General information
- Type: Ultralight civil utility aircraft
- National origin: Slovenia
- Manufacturer: Pipistrel
- Number built: 1

History
- First flight: 12 August 2014
- Developed from: Pipistrel Sinus and Pipistrel Virus
- Developed into: Pipistrel Alpha Electro

= Pipistrel WATTsUP =

Electric trainer aircraft built by Pipistrel

The Pipistrel WATTsUP is an electric aircraft proof-of-concept trainer design that was built in Slovenia by Pipistrel.

The aircraft is based upon the Pipistrel Alpha Trainer, which was itself related to the Pipistrel Sinus and Virus designs. The WATTsUP was first publicly shown at the Salon de Blois airshow, in France on 30 August 2014.

The proof of concept resulted in the Pipistrel Alpha Electro production aircraft.

==Design and development==
The WATTsUP is a high-wing, cantilever monoplane of pod-and-boom configuration with a T-tail. The cabin has two seats in side-by-side configuration. The WATTsUP is powered by an 85 kW electric motor developed by Siemens AG, that weighs just 14 kg. The initial climb rate is over 5.1 m/s (1,000 ft/min).

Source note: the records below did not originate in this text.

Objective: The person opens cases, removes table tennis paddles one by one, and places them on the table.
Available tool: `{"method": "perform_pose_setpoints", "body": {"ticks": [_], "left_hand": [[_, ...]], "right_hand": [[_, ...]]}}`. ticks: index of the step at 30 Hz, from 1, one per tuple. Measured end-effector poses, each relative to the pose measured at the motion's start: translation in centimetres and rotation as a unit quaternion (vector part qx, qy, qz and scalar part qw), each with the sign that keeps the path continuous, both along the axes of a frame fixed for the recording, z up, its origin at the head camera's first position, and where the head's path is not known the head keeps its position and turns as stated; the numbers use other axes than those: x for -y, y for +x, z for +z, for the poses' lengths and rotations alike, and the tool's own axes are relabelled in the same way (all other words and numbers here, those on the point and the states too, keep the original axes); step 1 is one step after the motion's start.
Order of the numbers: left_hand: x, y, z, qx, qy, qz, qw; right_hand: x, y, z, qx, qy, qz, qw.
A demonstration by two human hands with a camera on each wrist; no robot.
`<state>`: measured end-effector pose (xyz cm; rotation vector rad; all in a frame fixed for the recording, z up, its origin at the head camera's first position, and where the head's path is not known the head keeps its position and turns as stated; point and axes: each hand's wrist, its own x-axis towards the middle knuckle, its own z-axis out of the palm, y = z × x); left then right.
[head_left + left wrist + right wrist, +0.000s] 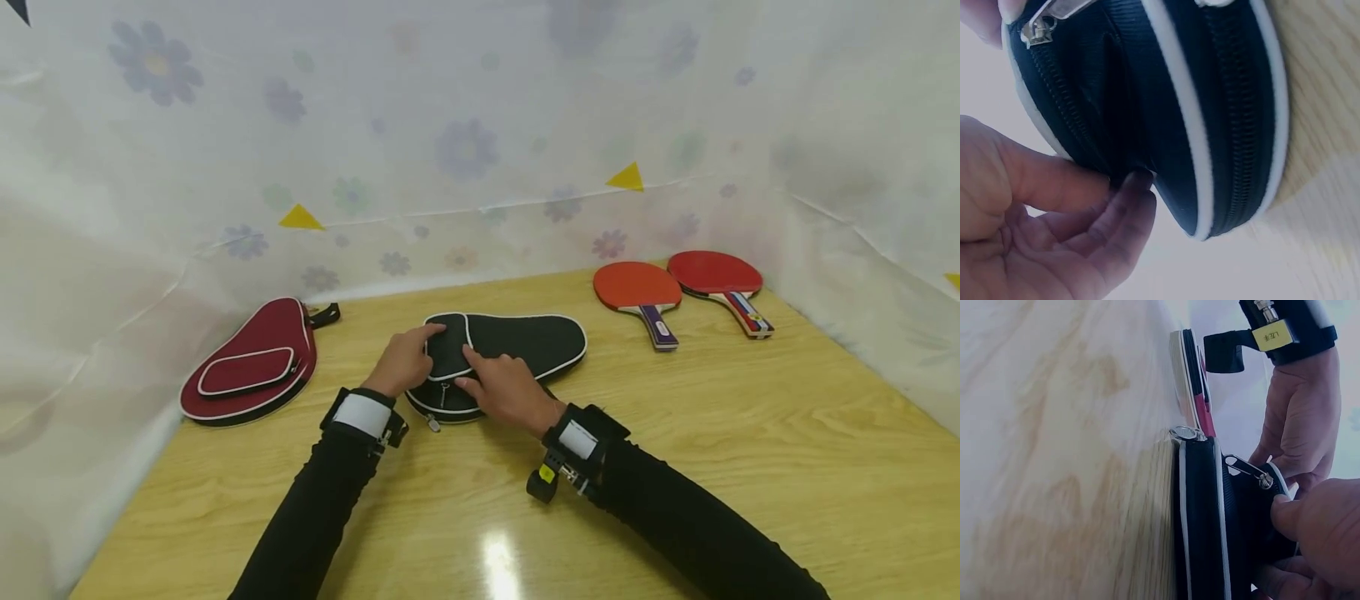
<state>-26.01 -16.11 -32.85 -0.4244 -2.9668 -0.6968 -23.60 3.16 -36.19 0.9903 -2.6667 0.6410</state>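
Seeing my left hand and right hand pinching the black paddle case pocket — contents hidden, red case left of it, shut.

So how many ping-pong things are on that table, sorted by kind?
Paddle cases: 2, a black case under both hands and a red case to its left.
Paddles: 2, an orange-red paddle and a red paddle at the far right.
Total: 4.
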Motion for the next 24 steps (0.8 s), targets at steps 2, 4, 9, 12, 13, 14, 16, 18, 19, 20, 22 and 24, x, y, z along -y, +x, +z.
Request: {"method": "perform_pose_setpoints", "body": {"ticks": [2,4,9,12,13,14,16,18,19,20,22,24], "left_hand": [[0.2,-0.2,-0.1,0.011,0.005,-0.008,0.9999],[0.4,-0.4,-0.2,0.021,0.01,-0.015,0.9996],[1.1,0.0,-0.4,0.025,0.016,-0.013,0.9995],[1.5,0.8,-0.3,0.015,0.01,0.02,0.9996],[1.7,1.2,-0.2,0.014,0.007,0.038,0.9992],[1.8,1.6,-0.1,0.015,0.006,0.054,0.9984],[2.1,2.5,0.3,0.027,-0.001,0.076,0.9968],[2.4,3.4,0.5,0.052,-0.019,0.073,0.9958],[2.6,3.9,0.6,0.066,-0.032,0.062,0.9954],[2.6,4.3,0.5,0.081,-0.045,0.048,0.9945],[2.5,5.0,0.1,0.117,-0.061,0.019,0.9911],[2.1,5.4,-0.6,0.136,-0.068,0.002,0.9883]], "right_hand": [[0.1,0.0,-0.1,0.002,0.001,-0.004,1.0],[0.2,-0.1,-0.2,0.0,-0.001,-0.008,1.0],[0.5,-0.1,-0.2,0.001,-0.012,-0.01,1.0],[0.7,-0.1,-0.1,0.016,-0.026,-0.017,0.999],[0.8,-0.1,-0.1,0.027,-0.033,-0.02,0.999],[0.8,-0.1,0.0,0.035,-0.04,-0.026,0.998],[1.0,-0.1,0.2,0.054,-0.058,-0.039,0.996],[1.1,-0.3,0.5,0.076,-0.071,-0.053,0.993],[1.2,-0.4,0.7,0.087,-0.078,-0.061,0.991],[1.3,-0.5,0.8,0.095,-0.082,-0.071,0.99],[1.6,-0.7,1.1,0.113,-0.09,-0.091,0.985],[2.1,-0.9,1.2,0.132,-0.093,-0.103,0.982]]}}
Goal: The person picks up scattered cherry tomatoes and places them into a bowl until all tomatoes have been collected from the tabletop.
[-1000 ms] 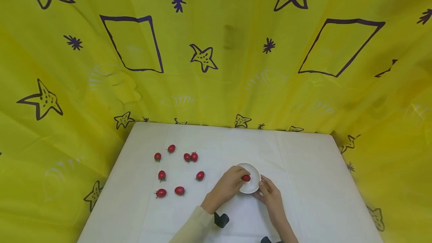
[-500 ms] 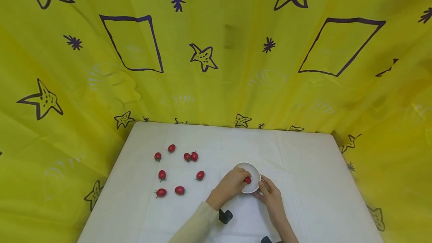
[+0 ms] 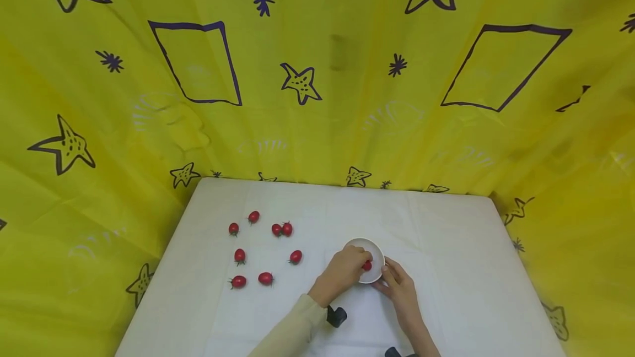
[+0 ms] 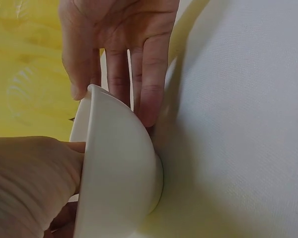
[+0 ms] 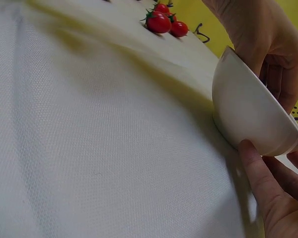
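A small white bowl [image 3: 377, 251] stands on the white cloth, right of the table's middle. Into it reaches my left hand [image 3: 341, 270], fingers curled, with a red cherry tomato [image 3: 366, 265] at the fingertips. From the right, my right hand [image 3: 401, 288] steadies the bowl, thumb at the rim and fingers against the outer side. The left wrist view has the bowl [image 4: 116, 163] between both hands; its wall hides the left fingertips and the tomato. In the right wrist view, the right fingers [image 5: 260, 178] touch the bowl's underside.
Several cherry tomatoes with green stems lie scattered on the left of the table, among them one tomato [image 3: 295, 257] nearest the bowl and another tomato [image 3: 238, 281] at the front. A yellow curtain [image 3: 317, 125] printed with stars surrounds the white-covered table [image 3: 461, 269].
My left hand has shifted slightly right and deeper into the bowl, and the tomato at its fingertips moved along. The right hand and the bowl have stayed in place.
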Tool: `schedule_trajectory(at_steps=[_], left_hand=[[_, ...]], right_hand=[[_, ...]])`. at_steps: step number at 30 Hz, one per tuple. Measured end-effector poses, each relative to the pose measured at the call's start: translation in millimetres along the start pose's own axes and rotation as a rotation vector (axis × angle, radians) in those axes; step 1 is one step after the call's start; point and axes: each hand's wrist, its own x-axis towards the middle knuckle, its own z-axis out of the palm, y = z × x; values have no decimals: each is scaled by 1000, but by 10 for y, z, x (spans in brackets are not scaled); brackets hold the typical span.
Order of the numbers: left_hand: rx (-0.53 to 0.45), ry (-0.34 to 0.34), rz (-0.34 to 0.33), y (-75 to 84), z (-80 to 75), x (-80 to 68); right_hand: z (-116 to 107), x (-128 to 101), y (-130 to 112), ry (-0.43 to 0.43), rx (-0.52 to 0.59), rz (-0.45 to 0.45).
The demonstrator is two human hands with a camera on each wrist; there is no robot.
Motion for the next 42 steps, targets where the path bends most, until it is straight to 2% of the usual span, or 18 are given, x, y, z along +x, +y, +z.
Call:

The manufacturer claims the electric motor produces more power than a Rotax 912 and can be fully charged in about one hour. The airplane is expected to be capable of flying for about one hour with a 30-minute reserve and it is most efficient in the traffic pattern where as much as 13 percent of the energy is recuperated during each approach.

The initial base price is intended to be less than 100,000 Euros.